Here are a few points to consider relative to how these two algorithms converge.

  1. Convergence is reached when \rho = \lambda_k. If the calculated Wilkinson shift from the 2{\times}2 submatrix from rows and columns k-1 and k yields \lambda_k then the following QR or Francis step will converge to \lambda_k. This can be seen either by working through the similarity transform equations manually or with numeric examples by setting breakpoints in the MATLAB debugger to track the variables [2].
  2. Convergence to eigenvalue \lambda_k is marked by a near zero value at position (k, k-1) on the subdiagonal. If deflation were not used to reduce the matrix, then any similarity transforms beyond this point would be identity matrices.
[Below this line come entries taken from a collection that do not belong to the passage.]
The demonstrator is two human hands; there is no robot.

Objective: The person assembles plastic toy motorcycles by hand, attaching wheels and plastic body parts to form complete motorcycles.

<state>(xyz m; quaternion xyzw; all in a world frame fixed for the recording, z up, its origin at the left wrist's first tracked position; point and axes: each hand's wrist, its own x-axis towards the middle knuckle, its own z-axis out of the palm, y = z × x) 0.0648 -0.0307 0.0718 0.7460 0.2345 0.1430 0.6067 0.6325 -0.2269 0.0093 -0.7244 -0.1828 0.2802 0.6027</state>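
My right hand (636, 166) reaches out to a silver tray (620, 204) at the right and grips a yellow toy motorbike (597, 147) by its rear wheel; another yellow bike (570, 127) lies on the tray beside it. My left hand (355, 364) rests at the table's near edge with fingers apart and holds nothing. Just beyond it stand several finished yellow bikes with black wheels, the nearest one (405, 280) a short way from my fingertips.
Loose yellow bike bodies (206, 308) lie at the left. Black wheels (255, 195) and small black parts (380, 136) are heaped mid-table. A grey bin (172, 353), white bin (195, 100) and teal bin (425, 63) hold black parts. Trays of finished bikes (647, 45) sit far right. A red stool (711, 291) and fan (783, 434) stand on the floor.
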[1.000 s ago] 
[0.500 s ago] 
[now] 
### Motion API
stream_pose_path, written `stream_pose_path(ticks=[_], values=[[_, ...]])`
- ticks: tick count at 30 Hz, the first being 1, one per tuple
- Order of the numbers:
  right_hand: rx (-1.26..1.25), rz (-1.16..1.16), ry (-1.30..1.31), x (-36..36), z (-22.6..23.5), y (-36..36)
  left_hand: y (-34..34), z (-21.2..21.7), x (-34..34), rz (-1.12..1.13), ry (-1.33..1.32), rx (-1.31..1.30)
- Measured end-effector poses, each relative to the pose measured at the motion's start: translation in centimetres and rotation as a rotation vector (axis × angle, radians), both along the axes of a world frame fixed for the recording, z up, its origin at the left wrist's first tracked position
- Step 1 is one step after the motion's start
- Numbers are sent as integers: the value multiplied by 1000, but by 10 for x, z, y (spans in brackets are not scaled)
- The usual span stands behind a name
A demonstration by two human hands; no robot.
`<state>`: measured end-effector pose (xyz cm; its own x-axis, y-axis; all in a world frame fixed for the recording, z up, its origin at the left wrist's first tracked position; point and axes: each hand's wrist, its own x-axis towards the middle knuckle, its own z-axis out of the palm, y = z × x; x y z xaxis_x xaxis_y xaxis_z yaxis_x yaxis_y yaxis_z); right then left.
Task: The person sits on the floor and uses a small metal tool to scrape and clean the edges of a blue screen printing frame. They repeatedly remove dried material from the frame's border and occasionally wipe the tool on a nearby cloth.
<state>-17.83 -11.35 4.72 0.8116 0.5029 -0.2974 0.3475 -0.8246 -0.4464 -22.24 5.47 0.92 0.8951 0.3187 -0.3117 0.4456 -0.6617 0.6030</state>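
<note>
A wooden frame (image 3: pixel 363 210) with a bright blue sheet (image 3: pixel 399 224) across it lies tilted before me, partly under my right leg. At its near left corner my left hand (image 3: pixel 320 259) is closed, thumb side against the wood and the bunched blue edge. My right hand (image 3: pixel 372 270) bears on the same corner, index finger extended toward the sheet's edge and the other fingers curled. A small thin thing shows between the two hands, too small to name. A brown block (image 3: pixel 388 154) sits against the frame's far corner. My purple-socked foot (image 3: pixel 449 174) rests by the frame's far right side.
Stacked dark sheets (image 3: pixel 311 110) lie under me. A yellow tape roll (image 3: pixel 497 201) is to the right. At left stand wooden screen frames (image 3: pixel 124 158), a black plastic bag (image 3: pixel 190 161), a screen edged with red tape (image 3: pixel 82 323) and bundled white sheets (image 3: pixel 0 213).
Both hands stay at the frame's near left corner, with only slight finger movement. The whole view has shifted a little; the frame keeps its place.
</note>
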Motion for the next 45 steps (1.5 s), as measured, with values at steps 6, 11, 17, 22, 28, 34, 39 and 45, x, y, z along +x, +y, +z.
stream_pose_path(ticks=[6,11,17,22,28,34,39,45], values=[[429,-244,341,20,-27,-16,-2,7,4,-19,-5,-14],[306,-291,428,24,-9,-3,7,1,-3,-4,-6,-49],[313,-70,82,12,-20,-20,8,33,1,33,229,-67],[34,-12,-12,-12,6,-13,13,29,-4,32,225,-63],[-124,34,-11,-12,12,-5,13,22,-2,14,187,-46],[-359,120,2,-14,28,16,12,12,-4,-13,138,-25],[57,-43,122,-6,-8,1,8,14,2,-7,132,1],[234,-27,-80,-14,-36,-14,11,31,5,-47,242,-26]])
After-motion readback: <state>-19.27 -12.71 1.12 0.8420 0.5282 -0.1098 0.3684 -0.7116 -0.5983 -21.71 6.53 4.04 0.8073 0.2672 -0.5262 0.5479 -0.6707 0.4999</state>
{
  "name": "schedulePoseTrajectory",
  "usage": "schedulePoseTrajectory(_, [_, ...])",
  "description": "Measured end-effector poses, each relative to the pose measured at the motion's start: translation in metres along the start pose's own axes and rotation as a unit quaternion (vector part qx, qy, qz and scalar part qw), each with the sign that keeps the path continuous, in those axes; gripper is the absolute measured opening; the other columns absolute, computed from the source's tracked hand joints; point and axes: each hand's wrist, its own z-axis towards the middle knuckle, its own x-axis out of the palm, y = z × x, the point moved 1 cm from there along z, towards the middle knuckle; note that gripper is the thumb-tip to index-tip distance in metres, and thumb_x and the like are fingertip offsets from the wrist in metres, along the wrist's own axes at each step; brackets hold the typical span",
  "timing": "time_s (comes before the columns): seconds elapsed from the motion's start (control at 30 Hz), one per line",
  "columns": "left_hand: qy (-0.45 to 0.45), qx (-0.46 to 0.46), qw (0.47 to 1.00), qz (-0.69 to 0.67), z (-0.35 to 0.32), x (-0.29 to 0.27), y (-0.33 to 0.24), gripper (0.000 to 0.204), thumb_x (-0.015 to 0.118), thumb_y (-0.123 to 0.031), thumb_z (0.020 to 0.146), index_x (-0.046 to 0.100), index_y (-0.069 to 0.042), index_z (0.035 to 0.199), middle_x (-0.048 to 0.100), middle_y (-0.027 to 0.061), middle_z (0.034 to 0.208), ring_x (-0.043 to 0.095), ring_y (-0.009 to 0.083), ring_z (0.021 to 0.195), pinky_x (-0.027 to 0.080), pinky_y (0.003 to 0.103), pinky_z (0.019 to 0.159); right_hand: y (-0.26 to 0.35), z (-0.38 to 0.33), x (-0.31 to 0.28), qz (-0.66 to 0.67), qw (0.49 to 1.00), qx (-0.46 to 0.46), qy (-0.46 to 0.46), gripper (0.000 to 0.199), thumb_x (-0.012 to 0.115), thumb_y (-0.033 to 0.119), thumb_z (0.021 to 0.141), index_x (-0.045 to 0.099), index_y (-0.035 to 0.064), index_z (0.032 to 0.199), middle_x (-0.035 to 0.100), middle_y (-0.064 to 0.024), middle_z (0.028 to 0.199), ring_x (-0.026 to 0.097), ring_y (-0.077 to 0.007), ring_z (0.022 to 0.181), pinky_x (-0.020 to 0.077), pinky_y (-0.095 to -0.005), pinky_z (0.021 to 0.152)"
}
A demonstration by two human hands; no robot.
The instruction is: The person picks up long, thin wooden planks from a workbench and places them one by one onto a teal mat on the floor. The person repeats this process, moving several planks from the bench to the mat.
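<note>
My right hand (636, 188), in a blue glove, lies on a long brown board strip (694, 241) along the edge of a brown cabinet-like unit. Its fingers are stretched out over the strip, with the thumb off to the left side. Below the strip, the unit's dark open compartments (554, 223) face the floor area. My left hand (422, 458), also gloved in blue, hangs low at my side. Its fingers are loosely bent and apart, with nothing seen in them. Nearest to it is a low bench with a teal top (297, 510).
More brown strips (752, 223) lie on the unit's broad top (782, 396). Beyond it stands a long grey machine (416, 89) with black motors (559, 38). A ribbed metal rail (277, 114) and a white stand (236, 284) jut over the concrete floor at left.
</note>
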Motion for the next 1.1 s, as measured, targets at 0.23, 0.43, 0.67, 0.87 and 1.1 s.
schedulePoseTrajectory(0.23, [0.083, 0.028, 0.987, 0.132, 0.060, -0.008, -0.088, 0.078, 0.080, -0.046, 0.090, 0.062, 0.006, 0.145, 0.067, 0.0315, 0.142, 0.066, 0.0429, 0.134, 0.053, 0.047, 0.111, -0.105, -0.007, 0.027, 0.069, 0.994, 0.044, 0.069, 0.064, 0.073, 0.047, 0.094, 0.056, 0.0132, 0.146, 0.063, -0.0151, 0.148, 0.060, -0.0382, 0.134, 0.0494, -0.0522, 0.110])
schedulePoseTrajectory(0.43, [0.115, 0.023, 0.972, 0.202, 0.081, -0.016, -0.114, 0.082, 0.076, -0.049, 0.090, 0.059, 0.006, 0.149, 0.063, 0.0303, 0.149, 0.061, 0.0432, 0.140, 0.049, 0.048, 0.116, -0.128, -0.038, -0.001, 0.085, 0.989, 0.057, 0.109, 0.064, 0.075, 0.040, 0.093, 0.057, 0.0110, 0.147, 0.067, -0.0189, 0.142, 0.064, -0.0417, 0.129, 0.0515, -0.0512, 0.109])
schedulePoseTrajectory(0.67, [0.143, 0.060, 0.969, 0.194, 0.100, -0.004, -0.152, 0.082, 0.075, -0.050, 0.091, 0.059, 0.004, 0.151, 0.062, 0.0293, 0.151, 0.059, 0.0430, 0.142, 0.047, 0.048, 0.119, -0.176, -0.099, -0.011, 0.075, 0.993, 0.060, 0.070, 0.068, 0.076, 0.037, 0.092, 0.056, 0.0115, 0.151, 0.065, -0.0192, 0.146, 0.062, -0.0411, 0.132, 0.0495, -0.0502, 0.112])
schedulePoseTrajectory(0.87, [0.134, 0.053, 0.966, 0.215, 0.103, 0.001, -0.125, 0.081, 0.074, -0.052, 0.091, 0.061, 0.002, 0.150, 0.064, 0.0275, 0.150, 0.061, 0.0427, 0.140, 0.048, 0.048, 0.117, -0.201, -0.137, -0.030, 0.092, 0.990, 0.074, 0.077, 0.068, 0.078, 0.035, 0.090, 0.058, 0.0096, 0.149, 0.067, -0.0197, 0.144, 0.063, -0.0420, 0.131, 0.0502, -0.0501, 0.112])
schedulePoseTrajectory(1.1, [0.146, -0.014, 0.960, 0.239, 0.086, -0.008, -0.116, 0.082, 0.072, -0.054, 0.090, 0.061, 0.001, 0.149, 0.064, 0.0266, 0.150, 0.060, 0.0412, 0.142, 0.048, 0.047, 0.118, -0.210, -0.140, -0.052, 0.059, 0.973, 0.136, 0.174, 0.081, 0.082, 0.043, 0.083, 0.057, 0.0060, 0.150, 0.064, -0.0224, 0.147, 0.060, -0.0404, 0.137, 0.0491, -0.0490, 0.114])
So, it is time to move up the diagonal and work on finding \lambda_{k-1}. Once convergence is complete for all eigenvalues, future \mathbf{Q} matrices will be identity matrices, which, of course, are not transformation matrices because they will not change the matrix.
  3. As the algorithm moves up the diagonal with deflation as the eigenvalues are found, changes are made to all diagonal and subdiagonal matrix elements. Complex conjugate values move toward each other. When tracking the state of the matrix, perhaps using the debugger, one can see the diagonal values approach the values of eigenvalues.
  4. From the state of Hessenberg form, the goal of the algorithm is to move the subdiagonal elements to zero, not to place eigenvalues on the diagonal. By the Schur triangulation theorem ( Schur Triangularization Theorem), the eigenvalues will be on the diagonal automatically after similarity transforms push the matrix into upper triangular form.
  5. Probability favors convergence. The similarity transforms applied from the left are designed to move matrix elements below the diagonal to zero. Completion of the similarity requirement impedes progress, but convergence will eventually win. The left transforms are designed to clear out a column, but the magnitude of non-zero values placed below the diagonal by the transpose of the transform applied from the right is random chance.
  6. The Wilkinson shift is not required to find real eigenvalues from a real matrix but always makes the convergence progress faster. A shift is strictly necessary to find complex eigenvalues. The shift speeds up convergence because the value we seek to find on the diagonal \lambda_k - \rho should be much smaller than the values on the diagonal from 1 to k-1. The convergence rate is proportional to the ratio of the second smallest eigenvalue to the smallest eigenvalue.
  7. Eigenvalues (\lambda_k) are found when processing column k-1, not column k. That is because the element at position (k, k-1) is set to zero by the Householder or Givens transformation operating on column k-1. In the case of the QR algorithm, the value at position (k, k-1) is not finalized until the similarity transformation is completed with \mathbf{R\, Q}, but the QR decomposition prepares the matrix for convergence.
[1]The exceptions are complex eigenvalues with the step of degree two and after convergence to upper triangular.
[2]Use the eigQR function and set a breakpoint in qrFactor after the Householder transform is applied R = H*R; Then, enter A1 = R*Q in the command window. It may be easier to see what is happening if you start with a symmetric matrix.